TASK TO COMPLETE: Exact reproduction is required for the lines below starting at the line with "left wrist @" and ending at the line with "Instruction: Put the", both included. No other lines, and no pictures.

INFORMATION SHOWN:
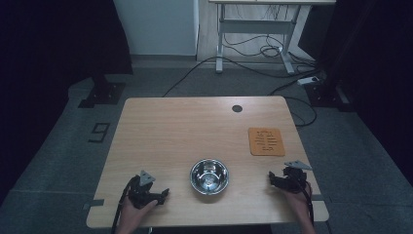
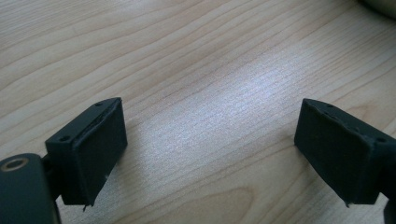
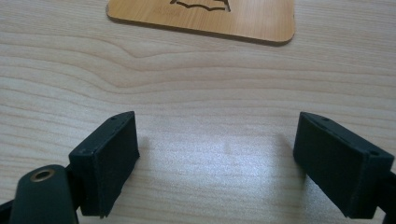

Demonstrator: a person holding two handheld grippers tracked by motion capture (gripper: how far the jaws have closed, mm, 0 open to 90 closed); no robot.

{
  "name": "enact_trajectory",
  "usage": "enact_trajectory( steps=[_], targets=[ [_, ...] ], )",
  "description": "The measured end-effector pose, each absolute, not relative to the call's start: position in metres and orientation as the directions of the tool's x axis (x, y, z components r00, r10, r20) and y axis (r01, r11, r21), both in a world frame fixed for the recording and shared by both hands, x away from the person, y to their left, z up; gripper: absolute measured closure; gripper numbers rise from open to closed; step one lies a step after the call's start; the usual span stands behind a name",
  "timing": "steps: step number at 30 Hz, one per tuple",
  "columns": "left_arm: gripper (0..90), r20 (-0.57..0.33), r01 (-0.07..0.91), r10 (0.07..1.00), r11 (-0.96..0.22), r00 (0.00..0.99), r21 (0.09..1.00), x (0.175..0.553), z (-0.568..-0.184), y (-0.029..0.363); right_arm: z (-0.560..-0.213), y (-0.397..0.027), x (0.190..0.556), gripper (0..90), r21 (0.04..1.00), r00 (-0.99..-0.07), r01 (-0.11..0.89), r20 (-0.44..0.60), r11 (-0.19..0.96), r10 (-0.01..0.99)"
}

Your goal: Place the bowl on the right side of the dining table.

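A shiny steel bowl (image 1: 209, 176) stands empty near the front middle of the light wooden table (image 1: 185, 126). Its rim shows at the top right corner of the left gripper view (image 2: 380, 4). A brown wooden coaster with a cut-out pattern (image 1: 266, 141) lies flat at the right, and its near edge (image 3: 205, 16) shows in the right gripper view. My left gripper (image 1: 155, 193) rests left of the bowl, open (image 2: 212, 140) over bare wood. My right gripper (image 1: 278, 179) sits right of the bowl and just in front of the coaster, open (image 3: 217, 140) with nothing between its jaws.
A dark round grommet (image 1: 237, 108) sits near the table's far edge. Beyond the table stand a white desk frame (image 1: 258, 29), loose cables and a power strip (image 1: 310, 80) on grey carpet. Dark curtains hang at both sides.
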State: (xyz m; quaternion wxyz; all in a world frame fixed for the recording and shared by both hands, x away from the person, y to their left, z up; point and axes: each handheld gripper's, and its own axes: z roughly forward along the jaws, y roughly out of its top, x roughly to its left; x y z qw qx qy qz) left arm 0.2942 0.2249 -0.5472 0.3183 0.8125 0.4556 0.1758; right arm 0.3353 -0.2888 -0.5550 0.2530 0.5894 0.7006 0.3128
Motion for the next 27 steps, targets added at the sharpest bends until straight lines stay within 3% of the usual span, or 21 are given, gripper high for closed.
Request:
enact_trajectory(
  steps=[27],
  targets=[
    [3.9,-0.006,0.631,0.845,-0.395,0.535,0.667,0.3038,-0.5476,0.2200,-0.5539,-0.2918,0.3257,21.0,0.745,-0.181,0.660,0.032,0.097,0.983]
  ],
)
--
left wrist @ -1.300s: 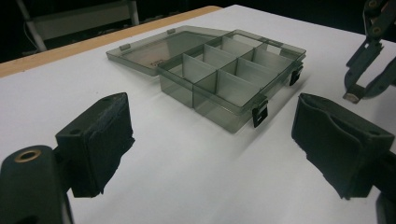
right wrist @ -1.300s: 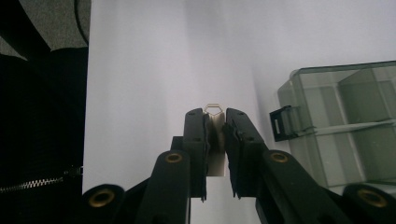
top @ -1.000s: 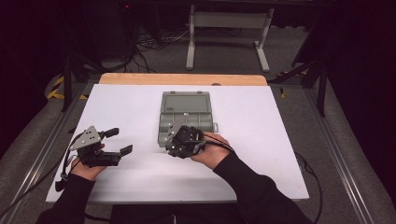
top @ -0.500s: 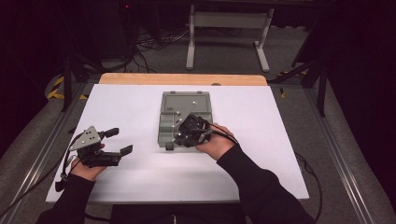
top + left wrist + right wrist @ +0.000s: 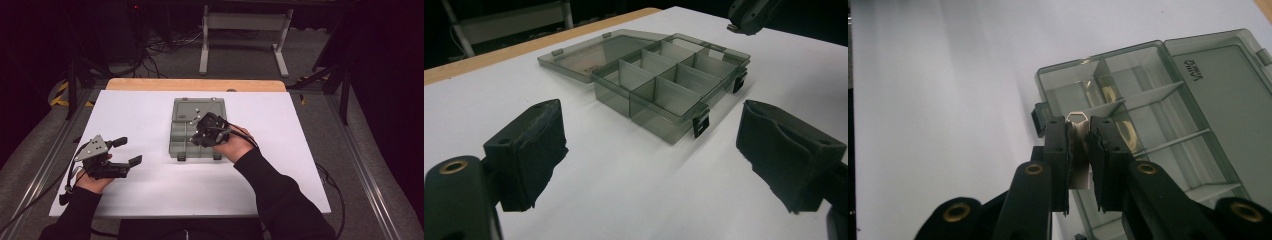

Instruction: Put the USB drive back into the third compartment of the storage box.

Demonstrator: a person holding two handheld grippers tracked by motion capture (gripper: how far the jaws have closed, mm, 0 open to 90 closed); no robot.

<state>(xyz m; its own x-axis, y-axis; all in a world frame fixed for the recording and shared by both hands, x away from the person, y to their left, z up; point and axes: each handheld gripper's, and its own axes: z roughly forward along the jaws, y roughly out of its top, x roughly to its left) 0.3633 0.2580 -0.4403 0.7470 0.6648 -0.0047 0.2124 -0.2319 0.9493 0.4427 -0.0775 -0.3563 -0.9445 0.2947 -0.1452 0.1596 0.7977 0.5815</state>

WRITTEN RESPONSE:
left wrist @ -1.300s: 
right wrist @ -1.300s: 
top @ -1.000s: 
top @ -0.500s: 
top + left wrist + right wrist @ +0.000s: 

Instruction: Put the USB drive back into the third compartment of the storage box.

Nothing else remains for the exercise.